Overview

Trimetrexate Plus Leucovorin Calcium Rescue Versus Sulfamethoxazole-Trimethoprim in the Treatment of Pneumocystis Carinii Pneumonia (PCP) in Patients With AIDS

Status:
Completed
Trial end date:
1991-09-01
Target enrollment:
0
Participant gender:
All
Summary
To compare the safety and effectiveness of an investigational drug therapy (trimetrexate plus leucovorin calcium) with that of conventional therapy (sulfamethoxazole-trimethoprim) in the treatment of moderately severe Pneumocystis carinii pneumonia (PCP) in patients who have AIDS, are HIV positive, or are at high risk for HIV infection. New treatments are needed to reduce the mortality rate from PCP in AIDS patients and to reduce the high relapse rate found after conventional therapy. Trimetrexate (TMTX) was chosen for this trial because it was found to be much more potent than sulfamethoxazole/trimethoprim (SMX/TMP) against the PCP organism in laboratory tests. Also TMTX, in combination with leucovorin (LCV), did not cause severe toxicity in a preliminary trial. It is believed that TMTX will be more effective in treating PCP and in preventing a recurrence of PCP.
Phase:
Phase 3
Accepts Healthy Volunteers?
No
Details
Lead Sponsor:
National Institute of Allergy and Infectious Diseases (NIAID)
Treatments:
Calcium
Calcium, Dietary
Leucovorin
Levoleucovorin
Sulfamethoxazole
Trimethoprim
Trimethoprim, Sulfamethoxazole Drug Combination
Trimetrexate
Criteria
Inclusion Criteria

Concurrent Medication:

Allowed:

- Acetaminophen 650 mg prescribed as necessary for temperature > 38.7 degrees C.
Acetaminophen q4h should not be prescribed as a standing order for more than 48 hours.

Prior Medication:

Allowed:

- Zidovudine as long as such therapy is suspended prior to randomization and not
reinstituted until therapy for the acute episode is completed.
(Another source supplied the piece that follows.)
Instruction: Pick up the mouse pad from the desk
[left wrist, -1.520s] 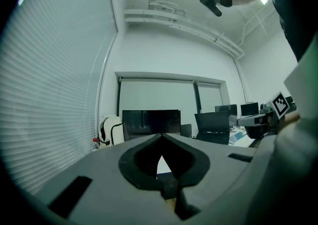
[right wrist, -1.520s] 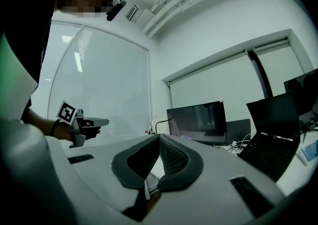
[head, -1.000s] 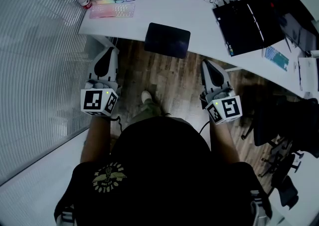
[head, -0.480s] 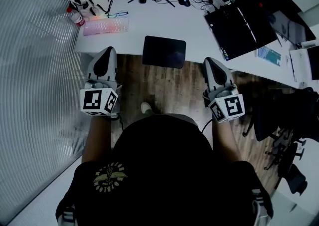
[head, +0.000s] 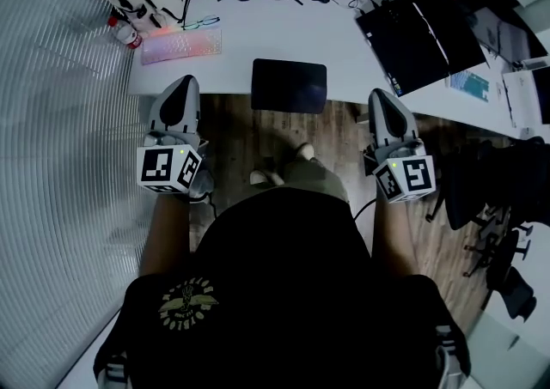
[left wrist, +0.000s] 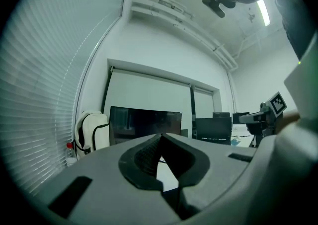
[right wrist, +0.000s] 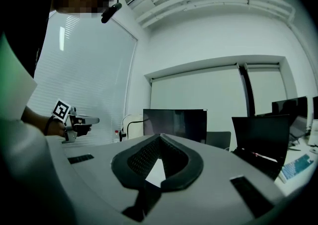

- Prophylaxis for Pneumocystis carinii pneumonia (PCP).

- Unequivocal diagnosis of Pneumocystis carinii pneumonia (PCP) by morphologic
confirmation of three or more typical P. carinii organisms in sputum, bronchoalveolar
lavage fluid, or lung tissue obtained by transbronchial or open-lung biopsy within 3
days before or after randomization. If morphologic confirmation is not possible prior
to therapy, patients may be randomized if the investigator believes there is a high
suspicion of PCP based on clinical presentation. If morphologic diagnosis cannot be
established within 6 days of randomization, the patient will be withdrawn from study
therapy.

- Resting alveolar-arterial oxygen differences = or > 30 mm Hg on room air.

Exclusion Criteria

Patients with the following are excluded:

- Inability to have alveolar blood gas analysis on room air.

- Medically unable to receive a liter of intravenous fluid (5 percent dextrose in water)
per 24 hours. This procedure is required in order to maintain blinding.

Prior Medication:

Excluded within 14 days of study entry:

- Systemic steroids exceeding physiological replacement.

- Other investigational drugs.

- Excluded within 6 weeks of study entry:

- Antiprotozoal regimen for this episode consisting of pentamidine, eflornithine, DFMO,
or dapsone, for therapy of active Pneumocystis carinii pneumonia (PCP)

- History of Type I hypersensitivity (i.e., urticaria, angioedema, or anaphylaxis),
exfoliative dermatitis, or other life-threatening reaction secondary to antibiotics
containing sulfa, trimethoprim, or trimetrexate.

- History of life-threatening pentamidine toxicity.

- Requirement for treatment with agents that are known to be myelosuppressive or
nephrotoxic during the period of acute Pneumocystis carinii pneumonia (PCP) therapy.

- Other drugs for the treatment or prevention of AIDS or Pneumocystis carinii pneumonia
(PCP); disulcid; aspirin; acetaminophen q4h for more than 48 hours.